MGP-20┃Deploy Onchain Market Making for MIMO on Polygon PoS via Arrakis PALM

The proposal aims to deploy onchain market making for the MIMO token on Polygon via Arrakis PALM.


Currently, the majority of the onchain MIMO liquidity on Polygon PoS is on Balancer, thanks to the MIMO/PAR 80/20 pool and MIMO/wETH 80/20 pool. In order to build a sustainable liquidity and as voted in MGP-17, the DAO is currently building a Protocol Owned Liquidity (POL) position via MIMO/wETH 80/20 pool which is farming $BAL and $AURA to continuously attract more liquidity thanks to the Balancer & Aura tokenomics.

The use of Balancer has several advantages:

  • Reduced impermanent loss for liquidity providers (see here)
  • Constant yield with no need for MIMO tokens from inflation (thanks to the vlAURA flywheel).

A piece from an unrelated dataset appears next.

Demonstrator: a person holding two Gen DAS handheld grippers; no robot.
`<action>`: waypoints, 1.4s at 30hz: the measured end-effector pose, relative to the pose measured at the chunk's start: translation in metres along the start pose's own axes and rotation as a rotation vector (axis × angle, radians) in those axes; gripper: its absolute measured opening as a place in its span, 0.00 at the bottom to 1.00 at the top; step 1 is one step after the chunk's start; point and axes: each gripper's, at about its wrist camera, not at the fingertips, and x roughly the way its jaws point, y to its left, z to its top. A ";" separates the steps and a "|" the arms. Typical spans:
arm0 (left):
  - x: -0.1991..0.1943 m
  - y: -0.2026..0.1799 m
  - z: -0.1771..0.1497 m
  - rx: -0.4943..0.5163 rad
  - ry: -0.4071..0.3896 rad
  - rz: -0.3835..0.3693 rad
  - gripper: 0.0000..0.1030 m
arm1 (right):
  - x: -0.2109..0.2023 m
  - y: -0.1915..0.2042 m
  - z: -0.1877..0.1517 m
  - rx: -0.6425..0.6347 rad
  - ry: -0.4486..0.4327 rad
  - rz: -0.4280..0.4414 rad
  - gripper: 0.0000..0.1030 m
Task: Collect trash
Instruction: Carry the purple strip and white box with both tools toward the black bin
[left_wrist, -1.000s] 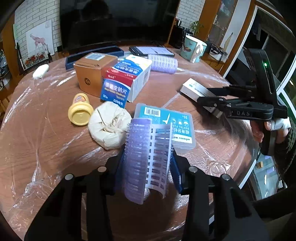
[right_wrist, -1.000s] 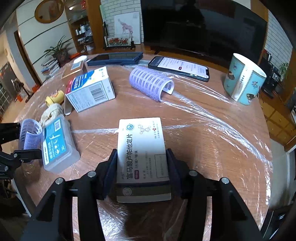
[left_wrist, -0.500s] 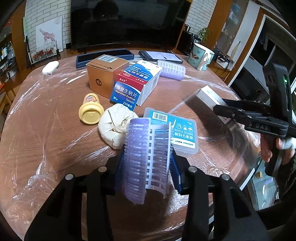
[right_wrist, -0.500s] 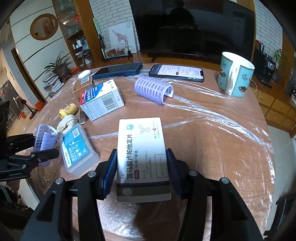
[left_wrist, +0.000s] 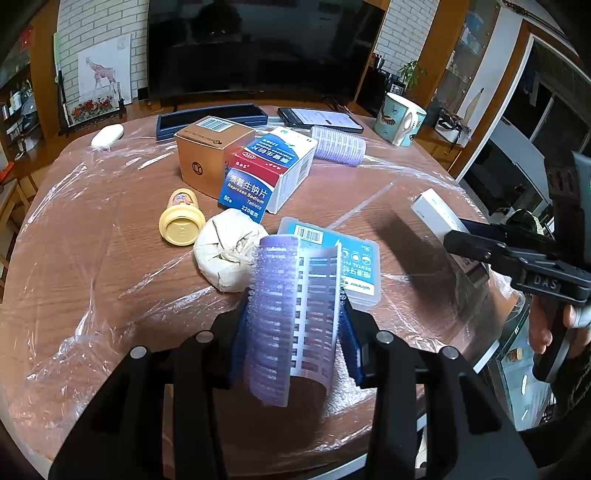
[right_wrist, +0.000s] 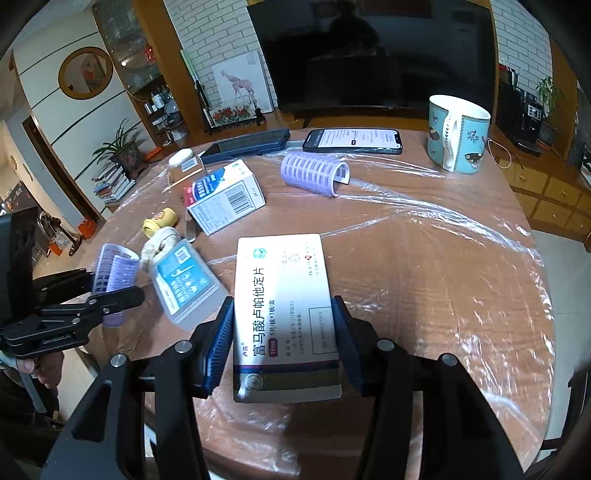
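Note:
My left gripper (left_wrist: 293, 325) is shut on a purple hair roller (left_wrist: 291, 314) and holds it above the near table edge; it also shows in the right wrist view (right_wrist: 114, 280). My right gripper (right_wrist: 282, 332) is shut on a white medicine box (right_wrist: 284, 314) and holds it above the table; the box also shows in the left wrist view (left_wrist: 443, 225). On the table lie a blue dental floss case (left_wrist: 343, 262), a crumpled paper wad (left_wrist: 225, 247), a yellow cap bottle (left_wrist: 181, 218), a blue-red tablet box (left_wrist: 266, 173), a brown carton (left_wrist: 207, 151) and a second purple roller (right_wrist: 314, 173).
The round wooden table (right_wrist: 424, 258) is covered in wrinkled plastic film. At the back stand a teal mug (right_wrist: 456, 133), a phone (right_wrist: 351, 140), a dark blue case (left_wrist: 210, 118) and a white mouse-like object (left_wrist: 107, 134). A television stands behind.
Both grippers have lifted and drawn back from the table with their loads. The table items have not moved.

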 end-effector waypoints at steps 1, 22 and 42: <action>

However, the structure of MIMO liquidity on Balancer has several limitations:

  • Increased Protocol Owned Liquidity dependent on Parallel Protocol revenues
  • Low Capital Efficiency for users

With the aim of diversifying MIMO liquidity, making it more sustainable, increasing capital efficiency and reducing slippage for users; we propose, in collaboration with the Arrakis team, to deploy MIMO Protocol Owned Liquidity on Uniswap V3, via Arrakis, on Polygon PoS.

Arrakis Finance is a trustless market-making infrastructure protocol that enables running sophisticated algorithmic liquidity rebalancing strategies on Uniswap V3.

Since launch, Arrakis has achieved:

  • Over $1.7b in TVL at its peak (currently around $140m), across Ethereum, Optimism, Arbitrum and Polygon
  • More than 25% Uniswap V3 total TVL
  • 80+ projects have their liquidity managed via Arrakis vaults (Parallel used Arrakis V1 in the past for PAR/USDC UniV3 pool on Ethereum & Polygon PoS)

Arrakis PALM - Protocol Automated Liquidity Management is a novel liquidity bootstrapping mechanism that taps into the organic trading volume on UniV3. It is the first product built on top of the Arrakis infrastructure.

In essence, PALM helps protocols bootstrap their base asset inventory (ETH, USDC, etc.) and attain deep and sustainable liquidity. The major advantages of using PALM are:

  • Zero incentive: no LM incentive needed, liquidity bootstrapping is done solely via market making.
  • Highly flexible: the initial liquidity can be made of any ratio between the two assets, even mostly MIMO, and then PALM will progressively pull it towards 50/50 to create an equal buy/sell support.
  • Highly capital efficient: by actively managing concentrated liquidity, PALM can significantly reduce the slippage for large swaps with limited TVL.
  • No biased price impact: no swaps conducted by PALM, instead, it makes markets by setting up ranges / limit orders…
  • Minimize or outperform IL: PALM is able to keep the value of the deposit close to that of holding the initial assets, and often outperforms it.
  • Non-custodial & transparency: Parallel retains the custody of the liquidity and can withdraw at all times. PALM only autonomously manages it and can never remove it from the vault. All executions can be verified on-chain with full transparency, and the state of a vault can be monitored directly with a dedicated dashboard.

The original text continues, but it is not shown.